This condition (ecs->ptid != inferior_ptid) is half the condition that is
already in context_switch.  Could we just call context_switch unconditionally
here?  The way I understand it is that context_switch makes sure the event
thread is the current one, so it's idempotent.  Each condition we can remove
from this code makes it slightly easier to understand.

I checked deprecated_context_hook, it's only used in insight.  And all it does
is set an int:

  https://sourceware.org/git/?p=insight.git;a=blob;f=gdbtk/generic/gdbtk-hooks.c;h=0aaf404995a3e08aca1e2921d455afa7c8a438ea;hb=HEAD#l783

So it won't care if we call it when the current thread hasn't actually changed,
it's idempotent.

For fun I checked a but further, that variable is then used to drive the
"gdb_context_id" tcl variable.  When I grep in insight, I find no use of that
variable.  Is it maybe a variable that people could use in tcl scripting?  If
not, it just seems that all this could be removed...
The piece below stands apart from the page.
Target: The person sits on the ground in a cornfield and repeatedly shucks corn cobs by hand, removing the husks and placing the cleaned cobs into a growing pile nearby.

Anyway, that LGTM in any case.

Simon
Pedro Alves Feb. 3, 2021, 1:21 a.m. | #2
On 13/01/21 03:11, Simon Marchi wrote:

> This condition (ecs->ptid != inferior_ptid) is half the condition that is

> already in context_switch.  Could we just call context_switch unconditionally

> here?  The way I understand it is that context_switch makes sure the event

> thread is the current one, so it's idempotent.  Each condition we can remove

> from this code makes it slightly easier to understand.

> 

> I checked deprecated_context_hook, it's only used in insight.  And all it does

> is set an int:

> 

>   https://sourceware.org/git/?p=insight.git;a=blob;f=gdbtk/generic/gdbtk-hooks.c;h=0aaf404995a3e08aca1e2921d455afa7c8a438ea;hb=HEAD#l783

> 

> So it won't care if we call it when the current thread hasn't actually changed,

> it's idempotent.

> 

> For fun I checked a but further, that variable is then used to drive the

> "gdb_context_id" tcl variable.  When I grep in insight, I find no use of that

> variable.  Is it maybe a variable that people could use in tcl scripting?  If

> not, it just seems that all this could be removed...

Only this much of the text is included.